Sobre isso, Limp disse que a Eletrobras tem dado sua contribuição para ajudar o país a enfrentar o atual quadro de escassez de chuvas. De acordo com ele, isso ocorre com o esforço de manter a “máxima disponibilidade” dos ativos em operação.

“Estamos reunindo todos os esforços possíveis para manter a máxima disponibilidade possível do nosso parque gerador, não só hídrico como nuclear, o que é fundamental para esse momento”, afirmou. Segundo o executivo, esse esforço também se estende às linhas de transmissão. “Estamos evoluindo cada vez mais na disponibilidade das instalações de transmissão. No ano de 2020, foi o nosso melhor ano.”

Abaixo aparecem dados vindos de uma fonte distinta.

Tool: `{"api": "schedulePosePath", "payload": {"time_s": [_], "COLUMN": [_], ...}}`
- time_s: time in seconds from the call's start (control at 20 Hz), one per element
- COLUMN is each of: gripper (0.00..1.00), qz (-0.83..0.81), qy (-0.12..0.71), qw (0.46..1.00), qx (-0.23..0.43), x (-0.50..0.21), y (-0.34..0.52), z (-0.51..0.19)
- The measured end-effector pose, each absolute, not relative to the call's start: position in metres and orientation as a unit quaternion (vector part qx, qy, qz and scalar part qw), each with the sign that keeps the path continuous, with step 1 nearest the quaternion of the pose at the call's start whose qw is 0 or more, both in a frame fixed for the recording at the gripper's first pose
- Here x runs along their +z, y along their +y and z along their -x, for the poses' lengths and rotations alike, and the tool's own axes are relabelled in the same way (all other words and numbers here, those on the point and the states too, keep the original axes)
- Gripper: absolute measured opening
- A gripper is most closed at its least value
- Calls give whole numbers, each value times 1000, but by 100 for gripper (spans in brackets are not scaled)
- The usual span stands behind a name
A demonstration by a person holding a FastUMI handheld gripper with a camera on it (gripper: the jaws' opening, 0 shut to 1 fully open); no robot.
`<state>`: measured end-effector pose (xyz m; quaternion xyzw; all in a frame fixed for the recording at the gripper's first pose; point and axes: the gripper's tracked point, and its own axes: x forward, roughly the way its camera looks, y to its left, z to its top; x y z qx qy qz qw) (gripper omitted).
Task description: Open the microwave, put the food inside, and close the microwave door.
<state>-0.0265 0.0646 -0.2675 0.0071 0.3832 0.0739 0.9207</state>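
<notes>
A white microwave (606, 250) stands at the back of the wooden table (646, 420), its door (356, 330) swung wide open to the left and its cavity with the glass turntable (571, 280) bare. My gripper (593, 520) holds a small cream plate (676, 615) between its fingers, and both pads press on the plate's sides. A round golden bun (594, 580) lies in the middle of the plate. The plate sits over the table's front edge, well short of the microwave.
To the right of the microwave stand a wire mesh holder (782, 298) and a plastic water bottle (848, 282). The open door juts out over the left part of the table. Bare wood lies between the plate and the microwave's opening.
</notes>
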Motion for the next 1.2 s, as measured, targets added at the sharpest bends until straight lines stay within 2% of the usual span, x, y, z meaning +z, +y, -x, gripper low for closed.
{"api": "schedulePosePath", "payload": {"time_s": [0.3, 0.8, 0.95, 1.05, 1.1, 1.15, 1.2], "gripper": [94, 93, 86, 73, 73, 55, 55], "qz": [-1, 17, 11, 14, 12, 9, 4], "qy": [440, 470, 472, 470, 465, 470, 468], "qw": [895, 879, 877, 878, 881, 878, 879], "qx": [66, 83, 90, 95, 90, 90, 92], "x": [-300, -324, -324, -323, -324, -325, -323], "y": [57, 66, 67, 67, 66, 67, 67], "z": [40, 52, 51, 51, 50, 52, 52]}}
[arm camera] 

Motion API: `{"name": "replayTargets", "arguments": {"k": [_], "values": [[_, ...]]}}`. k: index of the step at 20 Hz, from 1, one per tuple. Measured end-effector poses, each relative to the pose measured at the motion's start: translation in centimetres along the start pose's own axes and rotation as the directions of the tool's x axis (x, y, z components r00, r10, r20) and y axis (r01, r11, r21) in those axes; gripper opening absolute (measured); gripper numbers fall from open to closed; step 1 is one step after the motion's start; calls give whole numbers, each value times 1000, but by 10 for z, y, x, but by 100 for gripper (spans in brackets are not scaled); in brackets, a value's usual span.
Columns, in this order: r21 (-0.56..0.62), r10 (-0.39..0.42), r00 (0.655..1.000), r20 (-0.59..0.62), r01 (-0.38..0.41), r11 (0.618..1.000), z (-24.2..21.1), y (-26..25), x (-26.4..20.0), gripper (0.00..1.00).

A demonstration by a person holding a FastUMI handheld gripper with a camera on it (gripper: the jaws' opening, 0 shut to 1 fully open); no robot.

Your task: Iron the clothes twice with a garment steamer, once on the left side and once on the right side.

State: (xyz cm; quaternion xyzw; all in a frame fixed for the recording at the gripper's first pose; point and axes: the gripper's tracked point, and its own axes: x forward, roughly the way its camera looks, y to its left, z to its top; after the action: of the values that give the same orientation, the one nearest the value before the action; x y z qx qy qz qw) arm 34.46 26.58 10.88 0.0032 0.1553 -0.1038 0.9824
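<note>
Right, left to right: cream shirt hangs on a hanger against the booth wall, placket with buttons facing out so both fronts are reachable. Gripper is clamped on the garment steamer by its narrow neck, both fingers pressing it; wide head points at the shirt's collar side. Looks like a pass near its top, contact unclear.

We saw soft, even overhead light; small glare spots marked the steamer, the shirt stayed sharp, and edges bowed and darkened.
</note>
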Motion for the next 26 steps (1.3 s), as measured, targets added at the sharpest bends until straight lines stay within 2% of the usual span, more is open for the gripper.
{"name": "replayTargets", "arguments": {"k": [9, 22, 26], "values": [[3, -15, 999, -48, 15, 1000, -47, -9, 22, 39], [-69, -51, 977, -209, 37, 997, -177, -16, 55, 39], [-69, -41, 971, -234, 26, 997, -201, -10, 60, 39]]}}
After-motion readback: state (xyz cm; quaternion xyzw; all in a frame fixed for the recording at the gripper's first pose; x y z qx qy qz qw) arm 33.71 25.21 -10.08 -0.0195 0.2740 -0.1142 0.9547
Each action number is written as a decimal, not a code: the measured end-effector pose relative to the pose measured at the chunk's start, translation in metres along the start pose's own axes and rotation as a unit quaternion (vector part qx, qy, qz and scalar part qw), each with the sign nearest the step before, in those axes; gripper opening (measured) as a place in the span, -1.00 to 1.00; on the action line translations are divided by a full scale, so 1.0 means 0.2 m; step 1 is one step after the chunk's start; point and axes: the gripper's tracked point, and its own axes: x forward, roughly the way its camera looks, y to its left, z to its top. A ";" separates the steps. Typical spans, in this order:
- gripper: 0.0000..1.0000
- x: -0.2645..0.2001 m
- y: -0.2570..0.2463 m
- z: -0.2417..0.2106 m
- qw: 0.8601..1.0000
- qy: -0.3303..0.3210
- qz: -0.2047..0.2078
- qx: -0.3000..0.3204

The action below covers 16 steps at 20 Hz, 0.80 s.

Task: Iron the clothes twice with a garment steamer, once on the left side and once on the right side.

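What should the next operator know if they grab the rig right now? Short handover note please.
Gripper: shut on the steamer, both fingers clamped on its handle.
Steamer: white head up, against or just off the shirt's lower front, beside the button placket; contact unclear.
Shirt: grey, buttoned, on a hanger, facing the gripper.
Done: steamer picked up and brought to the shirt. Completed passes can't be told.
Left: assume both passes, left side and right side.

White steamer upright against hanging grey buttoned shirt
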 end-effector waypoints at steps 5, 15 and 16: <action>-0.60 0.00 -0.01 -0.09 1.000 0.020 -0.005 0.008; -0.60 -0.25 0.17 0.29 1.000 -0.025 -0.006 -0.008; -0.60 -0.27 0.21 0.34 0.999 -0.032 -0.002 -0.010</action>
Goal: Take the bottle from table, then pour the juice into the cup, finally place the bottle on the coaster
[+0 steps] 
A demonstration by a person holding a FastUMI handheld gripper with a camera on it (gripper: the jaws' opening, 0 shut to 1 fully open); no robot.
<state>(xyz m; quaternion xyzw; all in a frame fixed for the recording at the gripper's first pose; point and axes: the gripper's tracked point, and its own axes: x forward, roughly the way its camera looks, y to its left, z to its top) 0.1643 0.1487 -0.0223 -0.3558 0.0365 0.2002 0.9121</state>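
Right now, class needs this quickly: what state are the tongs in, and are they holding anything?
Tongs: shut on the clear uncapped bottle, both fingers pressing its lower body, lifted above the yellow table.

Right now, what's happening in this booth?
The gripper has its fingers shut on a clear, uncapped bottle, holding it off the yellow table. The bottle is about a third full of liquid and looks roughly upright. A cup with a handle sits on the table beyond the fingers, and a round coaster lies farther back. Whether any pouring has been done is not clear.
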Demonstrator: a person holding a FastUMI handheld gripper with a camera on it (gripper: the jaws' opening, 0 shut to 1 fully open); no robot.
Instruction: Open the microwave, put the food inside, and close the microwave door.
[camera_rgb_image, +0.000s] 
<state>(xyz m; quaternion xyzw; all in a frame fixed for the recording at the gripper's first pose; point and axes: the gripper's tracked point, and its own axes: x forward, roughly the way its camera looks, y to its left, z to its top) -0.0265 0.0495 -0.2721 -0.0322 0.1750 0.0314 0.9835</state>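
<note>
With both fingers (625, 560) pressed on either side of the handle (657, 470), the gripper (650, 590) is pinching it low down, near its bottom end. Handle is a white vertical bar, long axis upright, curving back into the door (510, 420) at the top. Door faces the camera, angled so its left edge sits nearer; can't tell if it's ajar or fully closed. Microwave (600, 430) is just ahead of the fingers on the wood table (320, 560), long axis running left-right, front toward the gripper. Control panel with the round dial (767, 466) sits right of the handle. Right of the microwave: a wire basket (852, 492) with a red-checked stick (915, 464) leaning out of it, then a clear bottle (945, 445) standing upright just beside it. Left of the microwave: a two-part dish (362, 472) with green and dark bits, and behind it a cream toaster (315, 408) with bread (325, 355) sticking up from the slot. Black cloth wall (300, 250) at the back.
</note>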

Ele lembrou que as redes de transmissão contribuem para aumentar a segurança energética, especialmente nas transferências de energia entre diferentes regiões. “A maior crise hídrica está acontecendo no Sudeste e no Centro-Oeste. Tivemos momentos em que o Nordeste não conseguia exportar toda a energia possível, por causa de restrições na transmissão. Manter a máxima disponibilidade dos ativos é fundamental.” O presidente da Eletrobras avalia que haverá condições de conter o risco de desabastecimento. “Este é um ano, de fato, muito crítico em termos de regime hidrológico, mas vejo o governo muito bem estruturado para enfrentar”, disse.